When I was a child, I loved books more than I do now. They were my keys to the real world, which seemed locked up in many ways.
I never felt quite sure that when I read the same book again it would contain the same things - somehow they seemed to change. Of course it was me who was changing, learning new things every day, and whatever ideas the books suggested fitted into my changing world differently every time I read them.
I still collect books that remind me of that feeling.
That's what I'd like to do myself, with my own books: make you want to stop reading and go out and make a map, build a thing, discover something or make something up, be a detective or a cat... and that's what I'm thinking about every day when I'm walking around muttering to myself, how to charge up books with that little buzz of energy that zaps you into excitement about your own world.
Recently I've bought more books than I used to, it's like I've caught the scent again.
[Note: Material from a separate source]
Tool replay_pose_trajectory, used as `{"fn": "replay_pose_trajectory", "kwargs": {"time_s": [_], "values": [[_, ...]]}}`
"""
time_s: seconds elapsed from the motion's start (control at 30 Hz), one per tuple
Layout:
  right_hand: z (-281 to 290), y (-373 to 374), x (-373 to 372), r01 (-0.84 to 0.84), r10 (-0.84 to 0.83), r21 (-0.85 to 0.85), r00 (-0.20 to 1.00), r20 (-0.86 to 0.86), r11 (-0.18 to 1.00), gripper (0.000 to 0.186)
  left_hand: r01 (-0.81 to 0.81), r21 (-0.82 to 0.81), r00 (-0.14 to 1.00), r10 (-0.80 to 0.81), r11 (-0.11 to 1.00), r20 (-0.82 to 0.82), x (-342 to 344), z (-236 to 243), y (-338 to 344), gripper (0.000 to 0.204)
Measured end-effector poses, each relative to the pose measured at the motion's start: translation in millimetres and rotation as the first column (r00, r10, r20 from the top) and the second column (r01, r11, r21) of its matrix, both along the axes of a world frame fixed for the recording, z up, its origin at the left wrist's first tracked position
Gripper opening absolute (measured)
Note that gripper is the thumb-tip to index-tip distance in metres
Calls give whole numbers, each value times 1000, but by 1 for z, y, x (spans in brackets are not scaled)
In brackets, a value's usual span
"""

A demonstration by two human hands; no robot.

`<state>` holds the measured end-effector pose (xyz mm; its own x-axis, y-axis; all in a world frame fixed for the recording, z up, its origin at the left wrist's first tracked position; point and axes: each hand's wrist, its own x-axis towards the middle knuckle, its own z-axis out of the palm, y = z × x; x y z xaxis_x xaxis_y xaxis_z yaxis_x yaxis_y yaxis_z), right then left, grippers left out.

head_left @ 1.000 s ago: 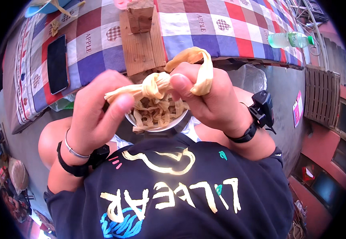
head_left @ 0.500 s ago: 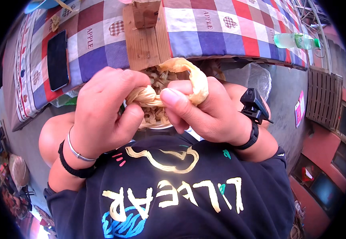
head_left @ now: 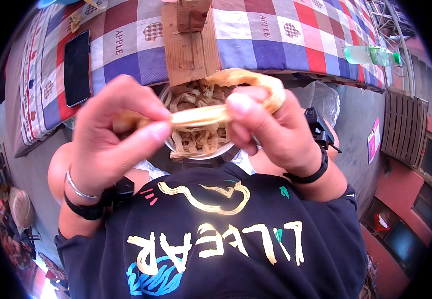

Chris Riddell's Ottoline books are mighty impressive, they are packed with maps and plans and plots and creatures and features. If you just flick through one it's almost like another reality whooshing by.
I read it through once in the bookshop, going from feeling pleasantly entertained to worried to slightly upset and wanting to try again and make different choices... so I bought it, and read it five or six times more the same evening, every time feeling like now I'd read the story but also thinking: hmmm, maybe there is more to it, what if I try again... and I did, and discovered something new every time!
In the end I was quite sure I had read it all and wondered if now I had license to leaf through the whole book to see how it was made, and after having worked out the narrative this was like seeing a story in five dimensions.
Amazing.... and the actual story staid with me as well, in a little emotional time-space-knot somewhere in my mind.
I'll definitely need to get a new book-shelf soon... I think I've reached the point where I'm buying more new books than I give old ones away. Argh.